Higher-level Abstraction¶

Each Resource acts as an abstraction that hides the underlying complexities of the system. User simply needs to mention the desired state without going into implementation details & procedural protocols. For instance, to apply a masking policy over a specific dataset, you can declaratively fill up the sections marked in the YAML given below.

Data policy to mask personal identification information

Data policy to mask personal identification information

Consistent Management¶

The configuration files for all Resources are written in the form of declarative YAMLs as key-value pairs. The CRUD operations & deployments are performed using interfaces with consistent developer experience for all Resources. You can understand this point in detail by going through the section on CRUD operations & config files.

Attributes of Resources¶

In the below YAML, you can see the identifiers which are common across all Resources.

name:     # name the Resource
version:  # Resource version
owner:    # id of the user creating the Resource
type:     # type of Resource (Depot, Secret, Workflow, and so on)
tags:     # provide tags in an array for easy discoverability & semantic enrichment
    - tag1
    - tag2
layer:    # user or system
description: # short description for the Resource you are creating
<resource-type>: 
# this is where the Resource specific properties begin

You can learn more about these attributes on the page: Attributes of Resource Meta section.

Automation & Orchestration¶

The DataOS orchestrator, Poros, along with a set of automation tools, automates various aspects of deployment, scaling & resource management for all DataOS Resources.
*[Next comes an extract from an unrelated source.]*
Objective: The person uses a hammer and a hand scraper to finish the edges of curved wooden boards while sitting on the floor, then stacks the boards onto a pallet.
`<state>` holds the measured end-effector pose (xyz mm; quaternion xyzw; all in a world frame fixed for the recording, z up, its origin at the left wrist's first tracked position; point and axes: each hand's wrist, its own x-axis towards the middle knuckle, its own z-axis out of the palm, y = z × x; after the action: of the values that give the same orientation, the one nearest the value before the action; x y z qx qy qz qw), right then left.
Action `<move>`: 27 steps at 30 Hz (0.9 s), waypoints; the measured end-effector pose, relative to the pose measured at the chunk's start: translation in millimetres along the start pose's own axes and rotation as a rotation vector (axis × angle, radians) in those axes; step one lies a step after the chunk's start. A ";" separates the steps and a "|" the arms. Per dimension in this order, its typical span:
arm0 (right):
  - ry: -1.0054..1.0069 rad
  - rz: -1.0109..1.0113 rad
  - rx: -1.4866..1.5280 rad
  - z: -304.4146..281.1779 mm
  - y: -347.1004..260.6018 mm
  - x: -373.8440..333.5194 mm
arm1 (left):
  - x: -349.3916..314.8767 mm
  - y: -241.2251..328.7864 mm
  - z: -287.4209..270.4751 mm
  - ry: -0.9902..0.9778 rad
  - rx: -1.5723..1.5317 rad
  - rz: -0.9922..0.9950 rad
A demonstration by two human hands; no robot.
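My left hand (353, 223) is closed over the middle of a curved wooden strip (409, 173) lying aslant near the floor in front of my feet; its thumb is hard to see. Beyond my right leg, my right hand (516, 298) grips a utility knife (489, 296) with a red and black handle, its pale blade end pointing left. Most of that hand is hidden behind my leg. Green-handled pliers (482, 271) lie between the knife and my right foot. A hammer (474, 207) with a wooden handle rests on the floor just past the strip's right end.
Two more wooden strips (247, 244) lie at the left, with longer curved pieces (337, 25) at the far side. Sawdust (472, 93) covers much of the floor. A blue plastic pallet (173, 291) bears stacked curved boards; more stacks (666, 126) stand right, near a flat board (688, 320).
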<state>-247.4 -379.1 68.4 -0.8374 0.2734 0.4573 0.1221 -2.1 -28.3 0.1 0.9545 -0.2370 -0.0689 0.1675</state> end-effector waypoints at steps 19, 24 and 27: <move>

Custom controllers built on the concept of Operator pattern allow the operating system to extend the default capabilities of clusters and automate new types of workloads.

Lifespan¶

Different Resources are characterized by different life cycle. For example, a Workflow can be a single-time run job or a scheduled job which runs at a regular interval, while a Service can be a never-ending processing of streaming data. The lifespan of a Resource can extend beyond the duration of a single session or program execution. They are designed to persist across different instances of an application & session. They are stored as a ‘record of intent’ - once created, the underlying system will constantly work to ensure that the Resource exists and try to reconcile the current & desired states.

As an example, you can create a bucketing (masking) policy just once and keep using it throughout all applications, for all users, forever.

name: test-phi-bucket-date
version: v1
type: policy
layer: user
description: "Data policy for dates"
owner: 
policy:
  data:
    type: mask
    priority: 40
    isArchived: false
    selector:
      user:
        match: any
        tags:
          - "roles:id:healthcaredatauser"
      column:
        tags:
          - "PHI.date"
    mask:
        operator: bucket_date
        bucket_date:
            precision : "quarter"

Whenever you need to use the same policy over a column of any other dataset, simply apply the tag PHI.date using the Metis UI (data catalog). The system stores the policy, and keeps it as a ‘record of intent’. So irrespective of how many times you login & logout, or which application you are using to access the data, the record persists and the policy gets applied.